I also ran a linear model to see what the r squared was based on my data. Obviously, there is more than just the data I scraped, but from below I see that the model is statistically significant because the p-value is less than 0.05 and about 40% of the variance in bedrooms is explained by the number of bathrooms.
How do more bedrooms / bathrooms relate to price?
For my final analysis I was interested in looking at how the number of bedrooms relates to price as well as how the number of bathrooms relate to price. For these two graphs I also includes the type of property again using jitter to look for any trends there.

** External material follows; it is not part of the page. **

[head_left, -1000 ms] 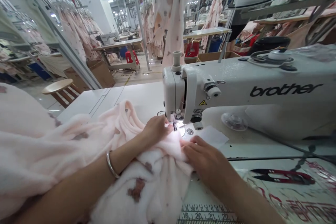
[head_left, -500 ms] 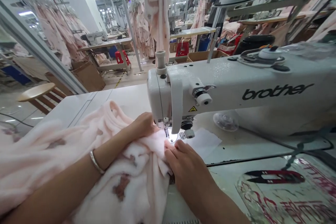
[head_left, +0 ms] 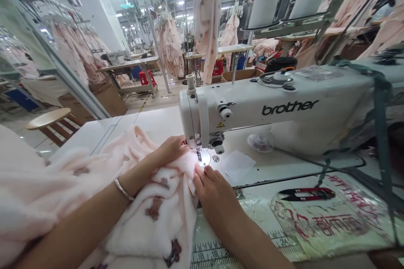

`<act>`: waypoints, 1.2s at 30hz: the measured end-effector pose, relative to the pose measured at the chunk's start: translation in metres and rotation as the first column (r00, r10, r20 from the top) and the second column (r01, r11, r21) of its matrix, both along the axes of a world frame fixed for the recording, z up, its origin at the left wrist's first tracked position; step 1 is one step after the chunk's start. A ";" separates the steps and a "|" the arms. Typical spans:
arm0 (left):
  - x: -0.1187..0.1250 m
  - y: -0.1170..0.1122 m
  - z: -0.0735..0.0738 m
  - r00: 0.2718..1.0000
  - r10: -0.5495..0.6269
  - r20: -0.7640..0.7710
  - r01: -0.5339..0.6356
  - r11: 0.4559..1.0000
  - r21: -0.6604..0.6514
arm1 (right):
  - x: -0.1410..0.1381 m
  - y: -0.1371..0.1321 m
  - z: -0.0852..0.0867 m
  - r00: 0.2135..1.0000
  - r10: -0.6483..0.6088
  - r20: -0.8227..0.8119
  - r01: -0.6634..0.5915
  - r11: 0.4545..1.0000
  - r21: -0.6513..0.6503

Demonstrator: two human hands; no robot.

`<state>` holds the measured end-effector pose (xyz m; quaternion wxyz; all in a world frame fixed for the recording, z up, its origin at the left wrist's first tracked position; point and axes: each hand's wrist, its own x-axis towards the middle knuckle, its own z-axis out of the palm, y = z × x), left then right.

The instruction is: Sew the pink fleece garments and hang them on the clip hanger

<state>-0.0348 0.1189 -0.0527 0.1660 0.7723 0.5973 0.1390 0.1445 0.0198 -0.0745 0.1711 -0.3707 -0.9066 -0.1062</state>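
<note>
A fluffy pale pink fabric (head_left: 148, 214) with small brown prints lies bunched across the table's left side and runs under the needle of a white Brother sewing machine (head_left: 252, 103). My left hand (head_left: 170, 149) rests on the fabric just left of the presser foot, fingers curled and pressing the cloth down. My right hand (head_left: 211, 185) lies on the fabric's edge in front of the needle plate (head_left: 205, 157), fingers together, pinching the cloth. A metal bangle sits on my left wrist.
Red-handled thread snips (head_left: 307, 193) lie on a printed plastic sheet (head_left: 328, 222) at the right. A white paper patch (head_left: 236, 164) lies beside the needle plate, a ruler strip (head_left: 211, 254) along the front edge. A wooden stool (head_left: 47, 119) stands at left; garments hang behind.
The view has pulled back and shifted. Both hands stay on the fabric at the needle; my right hand has edged left, closer to the presser foot.
</note>
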 end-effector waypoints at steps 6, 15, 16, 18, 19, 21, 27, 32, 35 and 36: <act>0.000 -0.010 0.012 0.997 0.056 -0.049 -0.057 0.998 -0.011 | -0.003 -0.002 0.004 0.998 0.001 -0.067 -0.004 0.999 -0.037; 0.000 -0.179 0.125 0.924 0.157 0.347 -0.104 0.981 -0.167 | -0.011 -0.078 0.071 0.770 0.237 -0.592 -0.342 0.937 -0.068; 0.004 -0.193 0.129 0.898 0.171 0.406 -0.096 0.976 -0.198 | -0.012 -0.083 0.074 0.739 0.201 -0.643 -0.338 0.936 -0.096; 0.011 -0.209 0.129 0.877 0.189 0.443 -0.097 0.970 -0.222 | -0.009 -0.087 0.078 0.661 0.084 -0.746 -0.372 0.900 -0.228; 0.012 -0.212 0.127 0.879 0.187 0.438 -0.098 0.971 -0.219 | -0.007 -0.086 0.080 0.626 -0.003 -0.780 -0.412 0.848 -0.334; 0.014 -0.211 0.122 0.881 0.174 0.439 -0.087 0.973 -0.212 | 0.000 -0.081 0.083 0.583 -0.196 -0.789 -0.506 0.672 -0.541; 0.011 -0.199 0.122 0.766 0.220 0.604 0.036 0.924 -0.381 | 0.024 -0.070 0.098 0.502 -0.530 -0.683 -0.672 0.258 -0.694; 0.011 -0.196 0.124 0.778 0.206 0.594 0.049 0.922 -0.384 | 0.030 -0.062 0.096 0.517 -0.532 -0.670 -0.701 0.186 -0.688; 0.000 -0.178 0.109 0.815 0.210 0.540 -0.021 0.942 -0.334 | 0.044 -0.035 0.081 0.660 -0.325 -0.677 -0.568 0.374 -0.733; -0.006 -0.170 0.101 0.844 0.240 0.479 -0.115 0.955 -0.274 | 0.050 -0.021 0.076 0.716 -0.225 -0.661 -0.483 0.524 -0.702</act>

In terms of bedrooms relating to price, I see an upwards/positive trend meaning more bedrooms means higher prices. Which makes sense for the most part, but many properties such as condos in cities have become quite expensive to buy outright. I see some of this also with the red dots being condos, some that are 2 and 3 bedrooms are more expensive than many of the houses that are 2 and 3 bedrooms.
Similar to the bedrooms, more bathrooms appears to have a positive affect on price. In this graph, I filtered out properties with more than 6.5 bathrooms because there was 2 properties that had 7 bathrooms or so and were super cheap… not sure what that must be. But I see that many of the new construction properties have 2-5 bathrooms and those prices go up and up. Like I saw with bedrooms, houses are across the whole board in terms of number of bathrooms and the prices go up but not as much as new constructions.
Concluding Thoughts
Housing data can be used for many different purposes and audiences to be beneficial. If individuals wanted to compare properties without having to click on a specific one and scroll through the details, this can be a great way to quickly do that. It could also be used by realtors to look at competitors properties or even their own to create strategies for the future.
Other datatypes would be great to have here in this dataset such as year built, if there is a garage/pool/basement/etc, and last sell price and year. This would take a lot more scraping and creativity to code this because to get those details the user has to click on the property listing first which takes it to a somewhat unique URL. I am sure with more time and practice I would be able to do this, but this housing data was very interesting to work with and I can picture many ways to utilize similar forms of data.
I would love to figure out what is causing the scrape function to not collect more than 9 properties per page too. This would allow me to have much more data to analyze and gain insights from.